Power To Choose
Grande Prairie’s Dunvegan Bridge connects the hilly banks on either side of the Peace River. Not only is it Alberta’s only vehicle suspension bridge, but with an impressive span of 550 metres, it is also the fourth longest structure of its kind in Canada. Laurie McCarron, 33, a bridge engineer with MPA Engineering Ltd.'s Grande Prairie office, is proud to be among the small number of the province’s engineers who are qualified to carry outwork on the Dunvegan Bridge.
“Our company does everything from inspection to design – building new bridges and repairing older ones. We work mainly on smaller, freestanding bridges, but I have been able to do certain types of work on bigger structures like the Dunvegan.”
McCarron says that one of the things she enjoys most about her position is that there is always something new to learn.
“Learning new things can be a challenge to some people, but I find challenges to be part of the fun. Every time I’ve gone to a new job, there’s more to learn. For my job, it takes five years minimum to get the necessary training to work on bridges. Our office gets calls from guys who have been in the engineering business for 30, 35 years who call us to ask questions about bridges. I think that it’s exciting to think you can be part of this industry for that long period of time and still feel challenged by your work.”
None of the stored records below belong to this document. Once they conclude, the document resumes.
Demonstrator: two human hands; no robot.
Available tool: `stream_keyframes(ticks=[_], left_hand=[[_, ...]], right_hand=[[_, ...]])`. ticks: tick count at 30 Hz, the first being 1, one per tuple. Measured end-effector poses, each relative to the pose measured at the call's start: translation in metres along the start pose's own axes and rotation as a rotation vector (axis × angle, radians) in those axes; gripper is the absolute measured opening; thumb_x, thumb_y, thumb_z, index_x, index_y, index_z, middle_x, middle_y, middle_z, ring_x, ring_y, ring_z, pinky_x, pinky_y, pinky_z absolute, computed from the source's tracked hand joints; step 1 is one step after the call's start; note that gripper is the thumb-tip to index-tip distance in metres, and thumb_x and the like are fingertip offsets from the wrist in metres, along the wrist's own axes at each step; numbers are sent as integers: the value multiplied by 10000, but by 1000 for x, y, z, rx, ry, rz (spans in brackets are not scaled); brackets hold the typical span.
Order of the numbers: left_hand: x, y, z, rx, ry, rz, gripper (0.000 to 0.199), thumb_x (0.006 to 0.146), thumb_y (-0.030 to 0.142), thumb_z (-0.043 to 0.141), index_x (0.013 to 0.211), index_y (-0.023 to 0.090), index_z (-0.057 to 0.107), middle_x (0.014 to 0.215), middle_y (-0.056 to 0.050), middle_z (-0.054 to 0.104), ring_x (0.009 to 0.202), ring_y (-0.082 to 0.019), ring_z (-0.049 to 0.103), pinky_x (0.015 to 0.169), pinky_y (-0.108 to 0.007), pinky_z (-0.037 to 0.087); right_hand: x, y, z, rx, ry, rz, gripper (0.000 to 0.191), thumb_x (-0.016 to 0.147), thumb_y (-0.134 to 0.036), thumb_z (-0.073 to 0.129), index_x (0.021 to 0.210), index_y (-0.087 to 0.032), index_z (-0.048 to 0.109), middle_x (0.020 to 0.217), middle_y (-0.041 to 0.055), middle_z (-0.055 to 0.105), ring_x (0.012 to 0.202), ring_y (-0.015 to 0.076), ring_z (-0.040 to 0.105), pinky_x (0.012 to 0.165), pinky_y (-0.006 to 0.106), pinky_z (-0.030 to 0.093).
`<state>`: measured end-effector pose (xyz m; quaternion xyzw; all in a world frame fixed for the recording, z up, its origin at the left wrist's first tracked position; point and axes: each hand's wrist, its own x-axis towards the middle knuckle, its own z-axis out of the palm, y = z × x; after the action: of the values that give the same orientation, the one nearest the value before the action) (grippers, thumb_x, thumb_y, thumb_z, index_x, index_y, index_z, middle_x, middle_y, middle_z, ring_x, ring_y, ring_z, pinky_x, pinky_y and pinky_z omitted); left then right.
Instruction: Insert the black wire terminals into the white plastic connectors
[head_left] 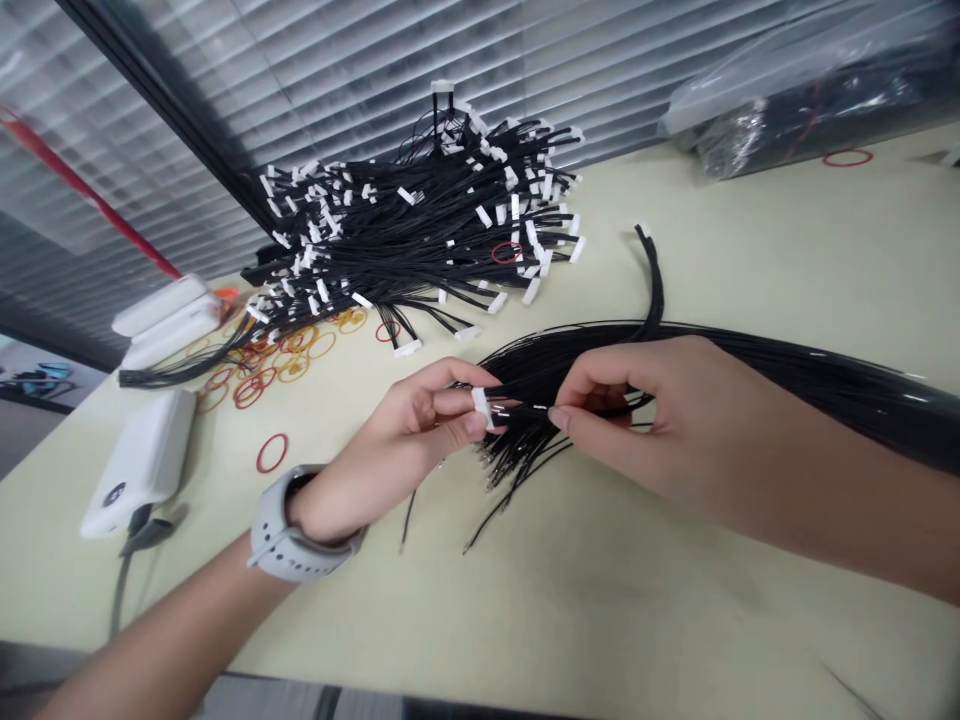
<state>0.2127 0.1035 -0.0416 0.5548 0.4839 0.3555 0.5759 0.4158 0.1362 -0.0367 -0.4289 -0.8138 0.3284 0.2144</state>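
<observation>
Connector (482, 407), a little white one, is pinched pretty snugly between the fingers of the left hand (405, 425), just above the surface (600, 620) and by the near end of a big wire bundle (780, 360). Black wires (517, 412) can be seen at its right side. Right next to it, a thin black wire is held in a narrow thumb-and-finger pinch by the right hand (660, 410); whether it's seated in the connector can't really be told. The bundle is spread behind and under the hands and is cut off by the right edge of the view. A grey watch strap (277, 535) is worn on the left wrist.

Further back, a messy cable pile (420, 230) with loads of white connectors is heaped up by the blinds (585, 60), with one red band (507, 252) on it. Yellow and red rubber bands (292, 355) are scattered at its lower left. Over on the left, a white device (142, 462) is plugged into a grey cord (118, 595), and a clear plastic bag (810, 100) is parked at the back right.
</observation>
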Motion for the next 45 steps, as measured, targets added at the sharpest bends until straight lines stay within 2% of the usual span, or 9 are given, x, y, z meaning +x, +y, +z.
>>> stream_keyframes(ticks=[4,9,28,34,45], left_hand=[[0,0,0,-9,-4,0,145,846,106,548,975,173,540,778,6,655,712,-81,561,668,-181,418],[-1,-1,-1,-40,3,-14,159,844,110,554,987,177,539,790,0,668,707,-86,581,671,-190,426],[0,0,0,-34,3,-33,153,842,96,551,977,165,536,806,-9,667,725,-89,581,683,-186,424],[0,0,1,-67,-5,-33,152,848,76,540,975,161,540,778,13,667,712,-59,576,679,-148,425],[-1,-2,-1,-64,-24,-30,160,860,80,532,999,159,535,810,16,668,725,-39,565,682,-124,418]], right_hand=[[1,-1,0,-17,-5,-16,191,753,-251,529,570,-210,563,503,-41,474,401,64,338,348,222,266],[1,2,1,-31,8,-47,173,738,-228,539,567,-214,557,506,-35,510,434,87,399,357,228,288],[0,1,-2,-15,20,-37,154,731,-227,548,578,-223,569,501,-43,507,416,78,391,323,224,276],[-1,0,-2,-13,-10,-14,161,727,-227,542,570,-207,574,498,-45,483,380,51,319,302,201,229],[0,1,2,-53,30,-71,205,753,-253,512,566,-195,571,477,-57,471,355,24,271,308,177,207]])
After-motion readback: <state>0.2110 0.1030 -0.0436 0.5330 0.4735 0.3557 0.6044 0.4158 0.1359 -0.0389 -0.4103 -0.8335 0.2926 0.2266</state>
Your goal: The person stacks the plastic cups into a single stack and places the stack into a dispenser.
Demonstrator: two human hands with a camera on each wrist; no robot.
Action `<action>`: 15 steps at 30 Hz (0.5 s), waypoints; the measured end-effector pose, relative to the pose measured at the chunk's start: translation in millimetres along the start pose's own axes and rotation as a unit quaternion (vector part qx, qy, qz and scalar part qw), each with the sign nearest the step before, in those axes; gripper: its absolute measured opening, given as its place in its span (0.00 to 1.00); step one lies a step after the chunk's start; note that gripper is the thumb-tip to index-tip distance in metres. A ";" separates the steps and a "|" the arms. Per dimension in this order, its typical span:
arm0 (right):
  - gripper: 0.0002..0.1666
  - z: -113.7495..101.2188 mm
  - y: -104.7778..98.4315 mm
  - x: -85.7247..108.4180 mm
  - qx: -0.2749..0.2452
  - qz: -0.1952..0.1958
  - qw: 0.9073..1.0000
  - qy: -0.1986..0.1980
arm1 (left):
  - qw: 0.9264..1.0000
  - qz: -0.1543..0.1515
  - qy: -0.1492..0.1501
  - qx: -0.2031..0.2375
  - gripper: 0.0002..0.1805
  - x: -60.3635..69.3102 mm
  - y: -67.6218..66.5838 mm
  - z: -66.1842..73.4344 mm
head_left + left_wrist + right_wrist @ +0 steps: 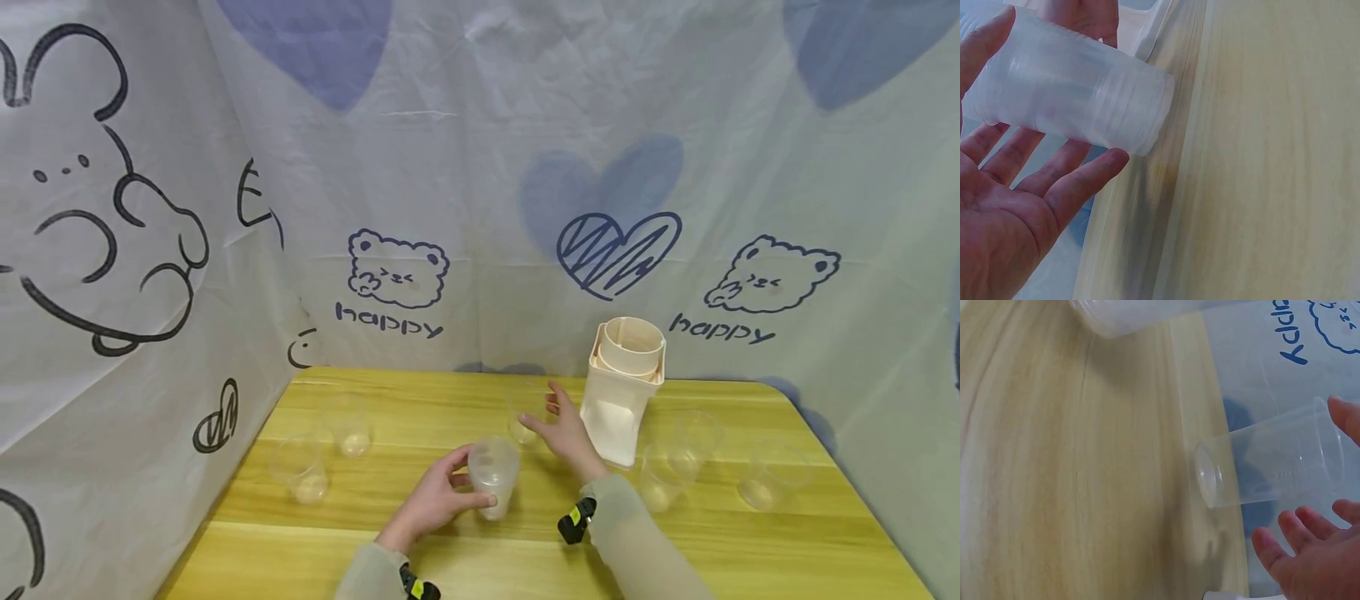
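My left hand (pixel 445 498) holds a stack of nested clear plastic cups (pixel 493 468). In the left wrist view the thumb lies on one side of the stack (pixel 1079 81) and the fingers on the other. My right hand (pixel 564 429) is at a single clear plastic cup (pixel 522 417) standing upright near the table's back edge. In the right wrist view the fingers spread beside this cup (pixel 1266 461), not curled round it. The thumb tip is close to its rim; whether it touches, I cannot tell.
A cream plastic holder (pixel 618 408) with a round opening on top stands right of my right hand. Clear cups (pixel 307 479) stand at the left of the wooden table (pixel 420 400), and more cups (pixel 660 483) at the right. A printed cloth (pixel 495 250) hangs behind.
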State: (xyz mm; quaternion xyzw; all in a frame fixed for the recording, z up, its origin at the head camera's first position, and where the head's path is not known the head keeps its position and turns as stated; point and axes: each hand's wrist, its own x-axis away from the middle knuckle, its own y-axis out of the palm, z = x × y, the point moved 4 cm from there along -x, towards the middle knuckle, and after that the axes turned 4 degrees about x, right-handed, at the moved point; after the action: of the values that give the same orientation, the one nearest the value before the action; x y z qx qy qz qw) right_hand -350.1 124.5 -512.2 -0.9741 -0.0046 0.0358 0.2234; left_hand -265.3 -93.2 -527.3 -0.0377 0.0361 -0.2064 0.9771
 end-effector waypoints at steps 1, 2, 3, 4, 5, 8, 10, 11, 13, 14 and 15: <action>0.52 0.5 0.3 -0.9 0.005 0.003 1.000 -0.002 | 1.000 -0.001 0.000 0.002 0.41 -0.1 0.2 0.0; 0.52 0.8 0.6 -1.4 0.009 0.006 1.000 -0.004 | 1.000 -0.001 0.000 0.002 0.41 -0.1 0.4 0.1; 0.51 1.5 0.9 -2.2 0.011 0.008 1.000 -0.003 | 1.000 -0.001 0.000 0.003 0.40 -0.2 0.5 0.1; 0.50 2.2 1.2 -2.9 0.012 0.012 1.000 -0.003 | 1.000 -0.002 0.000 0.005 0.40 -0.2 0.6 0.0; 0.49 3.0 1.4 -3.8 0.013 0.014 1.000 -0.003 | 1.000 -0.002 0.001 0.006 0.40 -0.3 0.6 0.0; 0.47 4.6 2.1 -5.2 0.003 0.019 1.000 0.000 | 1.000 -0.002 0.002 0.008 0.40 -0.3 0.6 0.3; 0.46 5.1 2.3 -5.7 -0.007 0.021 1.000 0.001 | 1.000 -0.003 0.002 0.008 0.40 0.0 0.8 0.6; 0.46 5.2 2.4 -5.8 -0.011 0.021 1.000 0.002 | 1.000 -0.003 0.003 0.008 0.40 0.0 0.7 0.8; 0.45 5.0 2.7 -5.4 -0.015 0.021 1.000 0.001 | 1.000 -0.004 0.003 0.008 0.40 0.2 0.7 0.9; 0.45 5.2 2.9 -5.6 -0.017 0.021 1.000 0.000 | 1.000 -0.004 0.002 0.008 0.40 0.3 0.7 0.8; 0.44 5.4 3.0 -5.8 -0.018 0.021 1.000 0.000 | 1.000 -0.005 0.002 0.008 0.40 0.4 0.8 0.7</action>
State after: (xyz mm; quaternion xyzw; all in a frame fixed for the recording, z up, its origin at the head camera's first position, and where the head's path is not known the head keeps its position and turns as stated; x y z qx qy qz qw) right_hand -356.3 124.0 -518.0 -0.9778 0.0153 0.0406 0.2048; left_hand -264.6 -92.6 -526.7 -0.0299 0.0360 -0.2111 0.9763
Growing up, McCarron was good at construction and design, but thought she’d probably end up working as a carpenter, not an engineer. “When I was young, I remember that there was a couple who had a carpentry business set up in the basement of a local church. I would go there after school and I learned to build tables and chairs and all sorts of crafty things. I think that’s what got me headed in this direction.”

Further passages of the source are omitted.